Don’t get me wrong, the first 3D solid model you create makes you feel as if you had been on a desert island and you just started a fire with a couple of rocks. The problem is that most CAD training courses and tutorials start by teaching you almost like a baking recipe. I don’t bake, but my wife and I have been watching the “Great British Baking Show”, highly recommended. If we get used to tutorials recipe steps, then we get lost when we don’t have all the information they used. If you watch the baking show, you know what I mean when the contestants are asked to bake a particular item without knowing the temperature of the oven or time it takes to bake.
One common “recipe” is to rely on the default sketching plane names that come with the software typically named “Front”, “Top” and “Right”. This can cause misunderstandings, especially during exporting/importing between software. Take for example Solidworks and AutoCAD, shown in Figure 6. By default, the plane “XY” is “Front” in Solidworks, but in AutoCAD it is actually “Top”. So when you transfer geometry between the software, you might end up with rotated geometry. To avoid this issue, always keep an eye on “X”, “Y”, “Z”, and if possible, change the names of the planes to “XY”, “XZ” and “YZ”. If you are still having issues when importing/exporting, try a basic geometry first, like a cylinder or a 3D arrow, it will help you to visualize and understand the direction of the geometry when imported to the second program.
Product development is often organized functionally around sections of the product, sometimes called assemblies or systems. For example, in a car, you have suspension, powertrain, body, chassis and others as systems. Engineers are assigned a part or group of parts and are then responsible for completing the design. In CAD/CAE, it is critical that you not only understand the limits of the system you are working on, but how your work interacts with the rest of the whole product. You might be asked to reduce the mass of your design, but by shifting the center of gravity your parts might affect the loads in other areas not included in your design. If you don’t document and communicate the changes, the other teams might be working with obsolete revisions. Another typical error can happen when geometry is modified, resulting in interferences or clashing of parts.
The good news is that CAD/CAE software keeps evolving, by adding new features and tools to facilitate our lives. Checking for interferences and tracking revisions are common tasks, but it doesn’t end there. Different engineering calculations can be performed parametrically validating iterations during design phase.
For instance: applying materials to your geometry allows you to not only measure mass, but also calculate moments of inertia which are useful when selecting a motor or for other calculations. Figure 7 shows a quick example that compares hand calculation with CAD/CAE evaluation: the outside radius of the ring is 75mm, inside radius 55mm, thickness 10mm and it is made of A36 Steel (density 7.85×10-6 kg/mm3). Since we know the dimensions of the ring, we can calculate the volume (V) and then mass (m) since we also know the material density (d). Then with mass and the radius, we can calculate the moment of inertia. For hand calculations we get approximately 0.64 kg and 2773190 kg mm2, which are close to the estimate provided by a CAD software like Solidworks (m= 641.2 grams; Pz= 2773184.35 kg mm2).

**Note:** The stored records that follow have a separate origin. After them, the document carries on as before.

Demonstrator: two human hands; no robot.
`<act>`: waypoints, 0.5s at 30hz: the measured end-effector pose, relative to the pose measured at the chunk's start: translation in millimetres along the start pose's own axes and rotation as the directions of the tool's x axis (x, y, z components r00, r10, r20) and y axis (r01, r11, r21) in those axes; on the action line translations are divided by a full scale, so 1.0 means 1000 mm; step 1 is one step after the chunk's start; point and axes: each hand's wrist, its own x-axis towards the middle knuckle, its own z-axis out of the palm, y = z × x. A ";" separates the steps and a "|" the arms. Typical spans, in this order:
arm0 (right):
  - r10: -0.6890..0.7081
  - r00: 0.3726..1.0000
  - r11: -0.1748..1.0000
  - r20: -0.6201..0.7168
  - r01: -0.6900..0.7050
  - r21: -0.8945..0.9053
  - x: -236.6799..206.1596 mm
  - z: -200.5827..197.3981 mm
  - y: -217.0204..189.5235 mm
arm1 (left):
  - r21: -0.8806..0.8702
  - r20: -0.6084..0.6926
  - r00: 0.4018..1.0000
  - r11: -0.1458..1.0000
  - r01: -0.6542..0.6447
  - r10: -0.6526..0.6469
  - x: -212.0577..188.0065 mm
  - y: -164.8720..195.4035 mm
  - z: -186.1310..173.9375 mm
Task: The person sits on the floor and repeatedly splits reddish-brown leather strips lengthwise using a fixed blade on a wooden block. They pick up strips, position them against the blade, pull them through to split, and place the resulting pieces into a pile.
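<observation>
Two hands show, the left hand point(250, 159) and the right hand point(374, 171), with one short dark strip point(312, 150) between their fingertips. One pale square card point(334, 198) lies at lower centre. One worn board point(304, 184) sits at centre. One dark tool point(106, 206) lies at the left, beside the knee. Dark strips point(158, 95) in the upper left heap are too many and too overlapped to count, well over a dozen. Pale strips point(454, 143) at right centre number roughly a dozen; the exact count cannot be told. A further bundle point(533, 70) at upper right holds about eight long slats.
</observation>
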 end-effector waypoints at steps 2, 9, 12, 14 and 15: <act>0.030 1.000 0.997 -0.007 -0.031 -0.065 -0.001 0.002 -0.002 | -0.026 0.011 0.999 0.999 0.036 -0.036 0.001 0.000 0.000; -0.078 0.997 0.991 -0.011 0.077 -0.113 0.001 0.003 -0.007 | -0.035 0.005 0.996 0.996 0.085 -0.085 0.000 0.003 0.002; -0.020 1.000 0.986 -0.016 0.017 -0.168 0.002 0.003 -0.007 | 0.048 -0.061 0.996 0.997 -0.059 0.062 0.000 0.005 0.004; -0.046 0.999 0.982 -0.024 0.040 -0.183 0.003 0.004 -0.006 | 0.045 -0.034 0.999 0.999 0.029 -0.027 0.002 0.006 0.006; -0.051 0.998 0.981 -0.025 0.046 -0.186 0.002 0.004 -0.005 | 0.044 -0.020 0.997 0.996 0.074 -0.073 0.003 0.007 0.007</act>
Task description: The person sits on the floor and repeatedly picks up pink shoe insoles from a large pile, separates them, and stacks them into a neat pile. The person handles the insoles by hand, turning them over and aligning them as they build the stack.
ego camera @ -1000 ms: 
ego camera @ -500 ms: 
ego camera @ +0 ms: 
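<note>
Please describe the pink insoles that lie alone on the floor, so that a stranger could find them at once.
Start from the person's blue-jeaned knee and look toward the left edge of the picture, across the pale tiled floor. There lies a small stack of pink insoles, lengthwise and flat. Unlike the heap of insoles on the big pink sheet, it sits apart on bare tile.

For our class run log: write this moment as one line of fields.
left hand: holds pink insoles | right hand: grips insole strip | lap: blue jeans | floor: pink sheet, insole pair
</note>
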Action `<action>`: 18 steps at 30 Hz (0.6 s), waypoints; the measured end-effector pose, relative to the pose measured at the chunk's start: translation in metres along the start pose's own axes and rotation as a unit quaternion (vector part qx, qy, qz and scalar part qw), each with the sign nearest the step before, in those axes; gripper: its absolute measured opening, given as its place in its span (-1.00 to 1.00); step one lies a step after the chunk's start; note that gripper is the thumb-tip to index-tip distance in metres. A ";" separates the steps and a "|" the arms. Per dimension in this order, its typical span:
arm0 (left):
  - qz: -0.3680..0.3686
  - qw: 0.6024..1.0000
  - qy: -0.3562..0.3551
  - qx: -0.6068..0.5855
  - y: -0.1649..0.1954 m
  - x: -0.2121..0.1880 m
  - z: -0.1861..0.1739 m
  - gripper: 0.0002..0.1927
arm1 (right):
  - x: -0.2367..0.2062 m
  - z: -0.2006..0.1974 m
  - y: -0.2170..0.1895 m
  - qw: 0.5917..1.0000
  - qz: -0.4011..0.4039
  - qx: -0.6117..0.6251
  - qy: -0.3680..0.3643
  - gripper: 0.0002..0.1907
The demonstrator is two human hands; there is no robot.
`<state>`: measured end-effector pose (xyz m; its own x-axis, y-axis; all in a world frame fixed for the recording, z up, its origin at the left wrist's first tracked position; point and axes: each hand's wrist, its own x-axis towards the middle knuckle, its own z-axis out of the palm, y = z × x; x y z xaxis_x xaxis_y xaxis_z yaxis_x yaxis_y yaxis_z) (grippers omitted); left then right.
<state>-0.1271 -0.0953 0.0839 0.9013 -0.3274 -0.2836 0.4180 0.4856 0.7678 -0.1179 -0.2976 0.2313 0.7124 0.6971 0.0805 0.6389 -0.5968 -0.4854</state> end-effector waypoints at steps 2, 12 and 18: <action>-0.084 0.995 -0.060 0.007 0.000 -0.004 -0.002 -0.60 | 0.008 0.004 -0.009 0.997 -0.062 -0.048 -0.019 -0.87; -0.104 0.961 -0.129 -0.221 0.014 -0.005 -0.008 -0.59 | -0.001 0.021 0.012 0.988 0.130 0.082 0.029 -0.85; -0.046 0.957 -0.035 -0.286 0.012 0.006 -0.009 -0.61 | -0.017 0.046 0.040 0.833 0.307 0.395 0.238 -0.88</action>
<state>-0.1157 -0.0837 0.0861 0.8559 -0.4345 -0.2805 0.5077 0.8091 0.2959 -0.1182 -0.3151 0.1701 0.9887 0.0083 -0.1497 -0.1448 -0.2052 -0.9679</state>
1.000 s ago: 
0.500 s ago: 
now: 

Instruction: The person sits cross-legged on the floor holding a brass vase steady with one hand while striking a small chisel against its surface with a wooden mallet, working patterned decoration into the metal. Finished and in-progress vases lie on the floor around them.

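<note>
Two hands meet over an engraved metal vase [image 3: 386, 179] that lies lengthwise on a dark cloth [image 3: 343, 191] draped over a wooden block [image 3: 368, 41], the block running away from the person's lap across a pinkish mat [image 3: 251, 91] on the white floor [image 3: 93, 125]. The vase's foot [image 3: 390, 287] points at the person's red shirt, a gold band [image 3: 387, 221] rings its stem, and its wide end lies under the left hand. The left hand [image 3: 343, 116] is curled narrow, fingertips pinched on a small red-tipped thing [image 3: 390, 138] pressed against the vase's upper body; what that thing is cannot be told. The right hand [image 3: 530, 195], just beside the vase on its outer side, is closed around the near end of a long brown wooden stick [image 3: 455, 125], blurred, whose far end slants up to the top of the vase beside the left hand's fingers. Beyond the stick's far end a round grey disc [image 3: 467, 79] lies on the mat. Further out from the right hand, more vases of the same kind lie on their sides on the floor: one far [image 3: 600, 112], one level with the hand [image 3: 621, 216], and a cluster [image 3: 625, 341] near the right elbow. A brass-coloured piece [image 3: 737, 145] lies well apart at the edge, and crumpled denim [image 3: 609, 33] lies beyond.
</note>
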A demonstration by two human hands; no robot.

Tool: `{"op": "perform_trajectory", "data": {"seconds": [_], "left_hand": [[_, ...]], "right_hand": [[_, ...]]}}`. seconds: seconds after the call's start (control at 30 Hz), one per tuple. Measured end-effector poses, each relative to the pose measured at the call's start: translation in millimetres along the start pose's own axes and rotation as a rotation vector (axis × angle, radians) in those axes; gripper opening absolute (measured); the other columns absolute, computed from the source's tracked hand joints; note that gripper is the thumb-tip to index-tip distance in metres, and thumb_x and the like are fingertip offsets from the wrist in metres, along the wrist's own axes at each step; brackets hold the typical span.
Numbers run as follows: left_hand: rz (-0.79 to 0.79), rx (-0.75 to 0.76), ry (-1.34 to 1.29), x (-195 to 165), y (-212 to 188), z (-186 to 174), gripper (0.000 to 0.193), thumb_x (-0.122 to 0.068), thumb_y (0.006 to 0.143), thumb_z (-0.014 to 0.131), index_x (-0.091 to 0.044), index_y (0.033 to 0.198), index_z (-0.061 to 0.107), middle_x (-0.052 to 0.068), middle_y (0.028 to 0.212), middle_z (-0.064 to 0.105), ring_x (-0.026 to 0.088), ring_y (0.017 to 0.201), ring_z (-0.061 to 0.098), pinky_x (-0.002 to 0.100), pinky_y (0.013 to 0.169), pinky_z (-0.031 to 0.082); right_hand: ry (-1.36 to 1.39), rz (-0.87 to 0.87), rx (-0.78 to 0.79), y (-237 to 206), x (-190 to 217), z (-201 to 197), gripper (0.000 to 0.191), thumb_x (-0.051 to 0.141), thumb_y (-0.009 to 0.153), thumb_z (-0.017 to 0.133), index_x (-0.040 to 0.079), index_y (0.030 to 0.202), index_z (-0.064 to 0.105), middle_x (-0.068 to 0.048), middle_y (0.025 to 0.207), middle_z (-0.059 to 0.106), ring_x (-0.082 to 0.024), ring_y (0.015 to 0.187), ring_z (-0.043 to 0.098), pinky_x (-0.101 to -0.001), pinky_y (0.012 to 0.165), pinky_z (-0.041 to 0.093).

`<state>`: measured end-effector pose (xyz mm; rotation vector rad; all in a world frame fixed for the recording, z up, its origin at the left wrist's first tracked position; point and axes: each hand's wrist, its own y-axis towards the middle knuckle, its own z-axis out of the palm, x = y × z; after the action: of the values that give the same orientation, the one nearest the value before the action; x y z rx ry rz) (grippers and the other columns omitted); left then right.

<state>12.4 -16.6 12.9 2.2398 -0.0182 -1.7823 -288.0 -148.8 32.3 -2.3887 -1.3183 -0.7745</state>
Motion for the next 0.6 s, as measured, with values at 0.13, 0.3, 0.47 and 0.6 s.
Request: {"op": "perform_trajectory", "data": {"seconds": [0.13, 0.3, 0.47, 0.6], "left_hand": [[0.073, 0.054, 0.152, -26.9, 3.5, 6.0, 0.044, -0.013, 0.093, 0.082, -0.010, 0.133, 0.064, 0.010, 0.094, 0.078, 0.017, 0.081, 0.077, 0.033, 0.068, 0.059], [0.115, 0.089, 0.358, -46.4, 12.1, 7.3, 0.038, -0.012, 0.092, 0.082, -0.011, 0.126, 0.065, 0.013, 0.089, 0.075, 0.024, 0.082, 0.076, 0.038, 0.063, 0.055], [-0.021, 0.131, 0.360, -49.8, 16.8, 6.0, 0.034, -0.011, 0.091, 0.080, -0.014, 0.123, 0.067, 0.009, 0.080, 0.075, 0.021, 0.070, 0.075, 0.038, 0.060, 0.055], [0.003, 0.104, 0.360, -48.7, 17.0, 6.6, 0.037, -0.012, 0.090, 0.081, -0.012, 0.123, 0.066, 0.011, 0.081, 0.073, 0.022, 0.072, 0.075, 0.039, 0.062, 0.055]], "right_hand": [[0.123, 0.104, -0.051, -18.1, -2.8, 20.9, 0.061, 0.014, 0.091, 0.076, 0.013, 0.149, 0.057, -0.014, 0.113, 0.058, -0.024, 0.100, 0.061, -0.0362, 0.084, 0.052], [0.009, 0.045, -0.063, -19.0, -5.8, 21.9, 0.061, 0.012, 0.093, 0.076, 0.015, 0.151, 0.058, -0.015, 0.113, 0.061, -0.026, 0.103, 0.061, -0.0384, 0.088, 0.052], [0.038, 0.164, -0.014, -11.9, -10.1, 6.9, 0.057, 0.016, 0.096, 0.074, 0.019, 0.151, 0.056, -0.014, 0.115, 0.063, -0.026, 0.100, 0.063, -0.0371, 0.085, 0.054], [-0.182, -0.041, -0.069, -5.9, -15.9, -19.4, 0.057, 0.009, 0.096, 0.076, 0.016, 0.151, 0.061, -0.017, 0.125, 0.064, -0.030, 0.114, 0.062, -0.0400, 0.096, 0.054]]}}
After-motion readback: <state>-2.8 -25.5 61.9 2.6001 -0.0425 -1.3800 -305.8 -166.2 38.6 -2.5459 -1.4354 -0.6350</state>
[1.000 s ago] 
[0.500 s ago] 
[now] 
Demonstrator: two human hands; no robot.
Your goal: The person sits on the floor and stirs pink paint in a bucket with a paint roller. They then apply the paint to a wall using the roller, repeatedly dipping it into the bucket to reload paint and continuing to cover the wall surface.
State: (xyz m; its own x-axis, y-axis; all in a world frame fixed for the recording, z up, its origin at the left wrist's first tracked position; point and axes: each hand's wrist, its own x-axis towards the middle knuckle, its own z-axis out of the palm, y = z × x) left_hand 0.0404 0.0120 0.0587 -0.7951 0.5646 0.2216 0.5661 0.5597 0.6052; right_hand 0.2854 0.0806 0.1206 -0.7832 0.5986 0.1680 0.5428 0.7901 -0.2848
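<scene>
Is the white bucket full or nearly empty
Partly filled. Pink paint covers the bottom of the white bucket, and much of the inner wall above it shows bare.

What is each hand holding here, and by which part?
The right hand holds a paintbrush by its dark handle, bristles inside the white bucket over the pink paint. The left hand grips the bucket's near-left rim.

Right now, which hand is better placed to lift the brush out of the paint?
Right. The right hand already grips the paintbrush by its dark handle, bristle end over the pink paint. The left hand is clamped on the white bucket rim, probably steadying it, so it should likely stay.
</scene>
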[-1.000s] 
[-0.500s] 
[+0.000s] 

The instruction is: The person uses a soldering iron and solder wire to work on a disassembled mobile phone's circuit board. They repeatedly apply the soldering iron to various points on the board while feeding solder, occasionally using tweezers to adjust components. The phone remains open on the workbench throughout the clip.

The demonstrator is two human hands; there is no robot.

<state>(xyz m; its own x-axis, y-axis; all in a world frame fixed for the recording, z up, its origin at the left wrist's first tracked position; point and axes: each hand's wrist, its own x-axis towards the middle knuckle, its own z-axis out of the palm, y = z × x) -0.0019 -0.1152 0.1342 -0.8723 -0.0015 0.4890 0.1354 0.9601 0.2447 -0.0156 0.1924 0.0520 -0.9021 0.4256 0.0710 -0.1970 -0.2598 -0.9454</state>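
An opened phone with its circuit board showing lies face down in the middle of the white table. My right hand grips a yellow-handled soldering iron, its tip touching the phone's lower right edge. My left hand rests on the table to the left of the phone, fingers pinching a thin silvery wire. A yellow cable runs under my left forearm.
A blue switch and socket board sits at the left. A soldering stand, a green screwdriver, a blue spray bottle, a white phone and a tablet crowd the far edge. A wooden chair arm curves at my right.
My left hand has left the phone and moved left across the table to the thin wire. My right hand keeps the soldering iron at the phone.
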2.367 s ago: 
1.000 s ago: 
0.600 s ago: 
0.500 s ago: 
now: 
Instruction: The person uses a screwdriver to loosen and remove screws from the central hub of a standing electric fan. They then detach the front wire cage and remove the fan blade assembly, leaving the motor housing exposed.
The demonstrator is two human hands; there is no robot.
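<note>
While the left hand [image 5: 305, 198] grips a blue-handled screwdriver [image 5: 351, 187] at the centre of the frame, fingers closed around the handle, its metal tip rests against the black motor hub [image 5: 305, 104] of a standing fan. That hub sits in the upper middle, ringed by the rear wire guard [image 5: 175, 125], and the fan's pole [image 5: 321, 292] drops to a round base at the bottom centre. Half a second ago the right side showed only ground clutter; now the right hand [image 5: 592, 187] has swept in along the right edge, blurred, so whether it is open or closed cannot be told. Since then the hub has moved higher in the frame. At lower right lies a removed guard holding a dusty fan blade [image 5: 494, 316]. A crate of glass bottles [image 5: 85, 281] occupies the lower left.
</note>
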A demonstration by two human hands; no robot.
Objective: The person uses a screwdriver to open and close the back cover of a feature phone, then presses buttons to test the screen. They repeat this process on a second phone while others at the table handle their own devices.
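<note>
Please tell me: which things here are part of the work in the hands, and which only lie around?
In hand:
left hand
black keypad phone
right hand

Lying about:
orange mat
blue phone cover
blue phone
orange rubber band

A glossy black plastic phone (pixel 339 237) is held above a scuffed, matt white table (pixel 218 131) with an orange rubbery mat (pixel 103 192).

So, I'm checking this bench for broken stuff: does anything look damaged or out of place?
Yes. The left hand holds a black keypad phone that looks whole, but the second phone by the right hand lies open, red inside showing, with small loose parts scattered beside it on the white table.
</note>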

To elaborate, we will show you one of the multiple ways CAD/CAE is utilized for creating designs. We will use a hypothetical scenario: let’s say you are working for a manufacturing company and you are about to install an industrial robot like the ones shown on Figure 3. You realize you cannot anchor the robot to the floor because you need the robot to reach a higher position. After defining the project requirements, you start creating geometry such as the parametric sketch shown on Figure 8, representing the base plate where the robot will be bolted; and the centerlines of the columns that will be anchored to the ground serving as structure to raise the assembly. You can include the bolts location and the contact surface between the robot and your plate. Notice we are defining our work volume, but we are also considering what happens with the interacting elements, in this case the robot bolts.
The next step is to create the 3D solid of the base plate (Figure 9). One useful trick is to split the top surface or face of the plate by projecting the bolts and robot contact area. We will need this to analyze our design using a numerical technique, called Finite Element Method. This is when we are interested in the contact stresses between our plate and the bolts, or when we are checking if we are using the appropriate bolt sizes.
Next step: columns. In addition to parts and assemblies, most CAD/CAE software allow you to create multiple solids in the same part file. Those multiple solids can be split to an assembly later. This technique brings your designs to completion faster and easier to control.
But before creating the 3D columns, you need to create the 2D cross section which will be extruded forming the 3D of the column. Our framework example is simple with only four columns, so extruding for each one or creating a copy pattern is not that difficult. In other real life applications, you might end with more and more complex centerlines. For that reason, most CAD/CAE programs already offer a tool that includes a library of weldment profiles based on engineering standards and an automatic way to create the 3D; just by selecting the profile and the centerline. You can also customize your own 2D profiles and add them to the library.
The beauty of the weldment libraries tool is that you can create several design iterations in a short time, for examples see Figures 11, 12 and 13.
If necessary, you can add new sketch lines and new weldment elements for diagonal supports. When this is done, you might consider trimming or mitering the connection between members. CAD/CAE programs include automatic tools to develop those connections as shown in Figure 14 and 15, so you don’t have to manually model the compound cut surfaces.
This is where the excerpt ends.